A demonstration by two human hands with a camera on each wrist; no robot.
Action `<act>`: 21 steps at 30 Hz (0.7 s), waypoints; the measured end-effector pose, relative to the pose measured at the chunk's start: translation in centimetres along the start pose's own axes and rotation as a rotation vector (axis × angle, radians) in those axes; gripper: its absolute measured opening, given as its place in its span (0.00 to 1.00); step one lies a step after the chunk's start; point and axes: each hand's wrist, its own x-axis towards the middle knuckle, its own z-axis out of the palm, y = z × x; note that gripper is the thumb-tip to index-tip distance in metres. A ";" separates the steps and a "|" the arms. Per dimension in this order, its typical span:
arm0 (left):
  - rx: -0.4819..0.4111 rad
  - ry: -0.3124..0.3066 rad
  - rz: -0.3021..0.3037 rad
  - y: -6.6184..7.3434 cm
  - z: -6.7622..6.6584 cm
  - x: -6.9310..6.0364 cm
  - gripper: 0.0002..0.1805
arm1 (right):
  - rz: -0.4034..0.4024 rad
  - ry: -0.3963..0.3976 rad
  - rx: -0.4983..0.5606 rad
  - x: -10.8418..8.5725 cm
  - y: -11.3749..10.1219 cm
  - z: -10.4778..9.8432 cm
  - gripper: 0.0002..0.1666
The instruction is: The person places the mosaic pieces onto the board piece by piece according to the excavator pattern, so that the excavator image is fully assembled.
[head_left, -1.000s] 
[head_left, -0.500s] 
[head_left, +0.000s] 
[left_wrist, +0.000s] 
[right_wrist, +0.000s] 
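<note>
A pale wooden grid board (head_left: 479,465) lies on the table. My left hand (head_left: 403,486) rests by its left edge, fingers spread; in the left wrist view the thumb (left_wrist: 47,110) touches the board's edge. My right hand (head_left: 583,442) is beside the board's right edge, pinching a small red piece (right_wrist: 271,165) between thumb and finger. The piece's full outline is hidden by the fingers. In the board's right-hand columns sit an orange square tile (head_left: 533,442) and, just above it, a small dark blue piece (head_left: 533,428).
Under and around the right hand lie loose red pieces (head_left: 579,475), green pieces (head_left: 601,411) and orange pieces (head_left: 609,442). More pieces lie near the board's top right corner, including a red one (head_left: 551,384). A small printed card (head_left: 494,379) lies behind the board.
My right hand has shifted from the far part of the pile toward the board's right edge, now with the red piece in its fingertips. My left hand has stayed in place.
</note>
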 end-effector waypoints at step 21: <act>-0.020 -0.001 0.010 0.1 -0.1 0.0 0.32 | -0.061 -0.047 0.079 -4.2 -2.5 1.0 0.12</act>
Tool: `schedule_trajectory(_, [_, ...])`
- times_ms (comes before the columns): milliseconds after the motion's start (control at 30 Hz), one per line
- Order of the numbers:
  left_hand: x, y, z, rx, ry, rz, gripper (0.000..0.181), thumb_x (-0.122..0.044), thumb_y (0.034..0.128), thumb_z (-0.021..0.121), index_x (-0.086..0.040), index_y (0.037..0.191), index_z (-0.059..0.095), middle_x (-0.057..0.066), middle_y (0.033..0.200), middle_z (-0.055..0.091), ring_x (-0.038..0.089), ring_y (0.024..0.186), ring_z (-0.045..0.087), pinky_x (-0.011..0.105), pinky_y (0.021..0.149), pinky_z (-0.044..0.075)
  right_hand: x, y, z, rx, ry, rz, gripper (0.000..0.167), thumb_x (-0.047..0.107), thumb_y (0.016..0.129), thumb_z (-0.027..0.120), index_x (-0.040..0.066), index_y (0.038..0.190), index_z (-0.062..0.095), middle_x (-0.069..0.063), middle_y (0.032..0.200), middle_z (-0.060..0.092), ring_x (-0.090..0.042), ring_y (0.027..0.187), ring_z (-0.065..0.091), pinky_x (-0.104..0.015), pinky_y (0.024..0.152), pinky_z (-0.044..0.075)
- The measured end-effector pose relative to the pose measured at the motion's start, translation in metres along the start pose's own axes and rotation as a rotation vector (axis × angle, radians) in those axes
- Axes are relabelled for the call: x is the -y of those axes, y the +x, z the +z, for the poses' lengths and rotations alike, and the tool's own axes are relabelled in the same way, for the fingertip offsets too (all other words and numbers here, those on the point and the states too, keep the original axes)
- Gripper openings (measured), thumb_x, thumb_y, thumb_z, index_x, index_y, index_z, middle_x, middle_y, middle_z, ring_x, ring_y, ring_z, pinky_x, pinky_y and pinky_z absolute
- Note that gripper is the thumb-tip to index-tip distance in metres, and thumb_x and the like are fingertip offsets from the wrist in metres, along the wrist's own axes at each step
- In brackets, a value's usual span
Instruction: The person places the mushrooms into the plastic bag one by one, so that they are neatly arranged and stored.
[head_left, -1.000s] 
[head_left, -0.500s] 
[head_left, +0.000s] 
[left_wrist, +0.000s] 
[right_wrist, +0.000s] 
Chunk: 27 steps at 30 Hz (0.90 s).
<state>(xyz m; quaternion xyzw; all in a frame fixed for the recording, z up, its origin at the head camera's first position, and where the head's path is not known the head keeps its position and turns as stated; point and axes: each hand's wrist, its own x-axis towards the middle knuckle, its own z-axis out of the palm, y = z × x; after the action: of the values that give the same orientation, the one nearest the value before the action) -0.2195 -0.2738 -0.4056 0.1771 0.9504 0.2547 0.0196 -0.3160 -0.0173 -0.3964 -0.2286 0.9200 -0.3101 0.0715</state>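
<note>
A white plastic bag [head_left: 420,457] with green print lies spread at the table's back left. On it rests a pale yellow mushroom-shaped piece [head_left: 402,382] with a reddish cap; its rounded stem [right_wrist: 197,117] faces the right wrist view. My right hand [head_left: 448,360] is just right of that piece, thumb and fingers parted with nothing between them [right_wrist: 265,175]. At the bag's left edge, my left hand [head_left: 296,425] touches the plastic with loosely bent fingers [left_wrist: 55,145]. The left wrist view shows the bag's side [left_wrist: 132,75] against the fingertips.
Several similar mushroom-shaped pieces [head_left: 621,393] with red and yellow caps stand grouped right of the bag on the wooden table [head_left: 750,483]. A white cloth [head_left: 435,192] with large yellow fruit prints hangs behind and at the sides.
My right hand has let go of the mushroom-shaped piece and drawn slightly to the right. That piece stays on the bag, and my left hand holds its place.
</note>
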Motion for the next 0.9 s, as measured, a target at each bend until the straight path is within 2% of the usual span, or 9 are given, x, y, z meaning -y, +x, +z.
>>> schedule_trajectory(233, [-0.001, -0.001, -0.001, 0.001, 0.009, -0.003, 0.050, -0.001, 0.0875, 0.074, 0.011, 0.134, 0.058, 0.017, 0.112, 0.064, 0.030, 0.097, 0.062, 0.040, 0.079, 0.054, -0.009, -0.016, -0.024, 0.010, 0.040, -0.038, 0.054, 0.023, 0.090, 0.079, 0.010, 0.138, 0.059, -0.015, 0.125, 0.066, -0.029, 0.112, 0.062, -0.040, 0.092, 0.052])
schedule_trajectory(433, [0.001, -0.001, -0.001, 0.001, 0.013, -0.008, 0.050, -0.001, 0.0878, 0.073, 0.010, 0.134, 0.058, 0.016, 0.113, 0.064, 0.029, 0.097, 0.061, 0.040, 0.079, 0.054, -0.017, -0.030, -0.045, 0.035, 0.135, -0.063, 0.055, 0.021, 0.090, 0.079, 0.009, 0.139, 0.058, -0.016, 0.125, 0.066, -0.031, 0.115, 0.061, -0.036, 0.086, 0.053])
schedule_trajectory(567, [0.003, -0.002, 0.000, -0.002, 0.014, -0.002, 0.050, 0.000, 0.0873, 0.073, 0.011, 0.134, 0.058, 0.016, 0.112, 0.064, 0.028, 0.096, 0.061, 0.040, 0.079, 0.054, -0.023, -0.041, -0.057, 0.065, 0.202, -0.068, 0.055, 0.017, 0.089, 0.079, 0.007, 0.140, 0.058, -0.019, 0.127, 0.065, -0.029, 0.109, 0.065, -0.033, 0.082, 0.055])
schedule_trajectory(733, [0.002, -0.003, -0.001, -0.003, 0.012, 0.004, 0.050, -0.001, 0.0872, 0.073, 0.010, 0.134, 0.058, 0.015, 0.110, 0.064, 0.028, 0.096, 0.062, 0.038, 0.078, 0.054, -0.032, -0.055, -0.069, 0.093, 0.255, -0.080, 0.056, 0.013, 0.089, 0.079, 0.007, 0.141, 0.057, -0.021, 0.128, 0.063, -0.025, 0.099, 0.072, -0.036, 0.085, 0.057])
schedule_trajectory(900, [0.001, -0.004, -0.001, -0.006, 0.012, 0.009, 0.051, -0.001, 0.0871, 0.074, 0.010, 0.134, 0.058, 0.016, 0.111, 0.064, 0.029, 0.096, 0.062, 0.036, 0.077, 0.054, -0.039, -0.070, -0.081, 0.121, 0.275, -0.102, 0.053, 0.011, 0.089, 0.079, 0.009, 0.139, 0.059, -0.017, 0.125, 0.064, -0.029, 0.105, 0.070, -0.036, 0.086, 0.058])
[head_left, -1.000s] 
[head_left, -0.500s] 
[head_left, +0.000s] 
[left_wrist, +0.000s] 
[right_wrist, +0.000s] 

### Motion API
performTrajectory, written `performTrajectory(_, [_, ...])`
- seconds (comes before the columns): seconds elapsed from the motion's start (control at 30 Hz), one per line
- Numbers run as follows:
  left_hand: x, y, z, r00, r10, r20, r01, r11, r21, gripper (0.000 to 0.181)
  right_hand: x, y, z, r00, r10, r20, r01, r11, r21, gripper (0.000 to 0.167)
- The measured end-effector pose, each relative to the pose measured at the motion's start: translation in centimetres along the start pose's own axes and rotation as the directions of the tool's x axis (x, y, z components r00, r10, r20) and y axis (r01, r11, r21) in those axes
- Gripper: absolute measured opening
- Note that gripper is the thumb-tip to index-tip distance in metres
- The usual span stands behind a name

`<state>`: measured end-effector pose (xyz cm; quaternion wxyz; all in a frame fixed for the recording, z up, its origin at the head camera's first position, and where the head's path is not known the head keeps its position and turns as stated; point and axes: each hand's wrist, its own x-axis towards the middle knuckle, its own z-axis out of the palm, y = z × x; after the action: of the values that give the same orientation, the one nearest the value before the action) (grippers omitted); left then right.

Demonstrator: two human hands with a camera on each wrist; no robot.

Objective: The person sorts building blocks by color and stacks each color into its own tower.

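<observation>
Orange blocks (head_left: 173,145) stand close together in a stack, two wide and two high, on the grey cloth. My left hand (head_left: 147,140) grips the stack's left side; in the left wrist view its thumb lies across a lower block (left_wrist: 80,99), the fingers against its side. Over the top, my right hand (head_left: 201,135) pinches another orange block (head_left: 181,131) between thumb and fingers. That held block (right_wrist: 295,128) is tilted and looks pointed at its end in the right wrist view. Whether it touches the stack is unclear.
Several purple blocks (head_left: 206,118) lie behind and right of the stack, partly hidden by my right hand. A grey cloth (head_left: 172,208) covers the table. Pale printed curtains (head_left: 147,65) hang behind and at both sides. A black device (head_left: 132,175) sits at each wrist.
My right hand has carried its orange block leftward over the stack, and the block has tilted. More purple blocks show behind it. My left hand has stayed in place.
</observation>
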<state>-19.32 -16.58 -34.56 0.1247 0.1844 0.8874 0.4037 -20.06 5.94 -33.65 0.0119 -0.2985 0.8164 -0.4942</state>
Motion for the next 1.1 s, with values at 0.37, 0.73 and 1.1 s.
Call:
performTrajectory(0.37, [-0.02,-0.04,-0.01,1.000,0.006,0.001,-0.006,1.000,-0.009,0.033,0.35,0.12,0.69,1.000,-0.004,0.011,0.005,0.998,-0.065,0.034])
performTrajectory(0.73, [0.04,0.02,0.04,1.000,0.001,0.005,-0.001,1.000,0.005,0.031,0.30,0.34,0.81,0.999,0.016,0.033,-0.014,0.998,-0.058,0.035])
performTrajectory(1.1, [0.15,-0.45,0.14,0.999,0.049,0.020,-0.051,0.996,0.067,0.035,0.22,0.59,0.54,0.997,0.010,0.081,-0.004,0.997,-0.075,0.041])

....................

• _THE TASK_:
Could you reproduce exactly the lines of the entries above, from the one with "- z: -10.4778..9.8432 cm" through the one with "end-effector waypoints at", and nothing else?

• _EXERCISE OUTPUT_:
  - z: -10.4778..9.8432 cm
  - gripper: 0.0002..0.1666
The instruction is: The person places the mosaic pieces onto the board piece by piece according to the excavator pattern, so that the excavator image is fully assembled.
[head_left, -1.000s] 
[head_left, -0.500s] 
[head_left, +0.000s] 
[left_wrist, +0.000s] 
[right_wrist, +0.000s] 
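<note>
A pale wooden grid board (head_left: 479,465) lies on the table. My left hand (head_left: 403,486) rests by its left edge, fingers spread; in the left wrist view the thumb (left_wrist: 47,110) touches the board's edge. My right hand (head_left: 583,442) is beside the board's right edge, pinching a small red piece (right_wrist: 271,165) between thumb and finger. The piece's full outline is hidden by the fingers. In the board's right-hand columns sit an orange square tile (head_left: 533,442) and, just above it, a small dark blue piece (head_left: 533,428).
Under and around the right hand lie loose red pieces (head_left: 579,475), green pieces (head_left: 601,411) and orange pieces (head_left: 609,442). More pieces lie near the board's top right corner, including a red one (head_left: 551,384). A small printed card (head_left: 494,379) lies behind the board.
My right hand has shifted from the far part of the pile toward the board's right edge, now with the red piece in its fingertips. My left hand has stayed in place.
</note>
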 end-effector waypoints at step 21: <act>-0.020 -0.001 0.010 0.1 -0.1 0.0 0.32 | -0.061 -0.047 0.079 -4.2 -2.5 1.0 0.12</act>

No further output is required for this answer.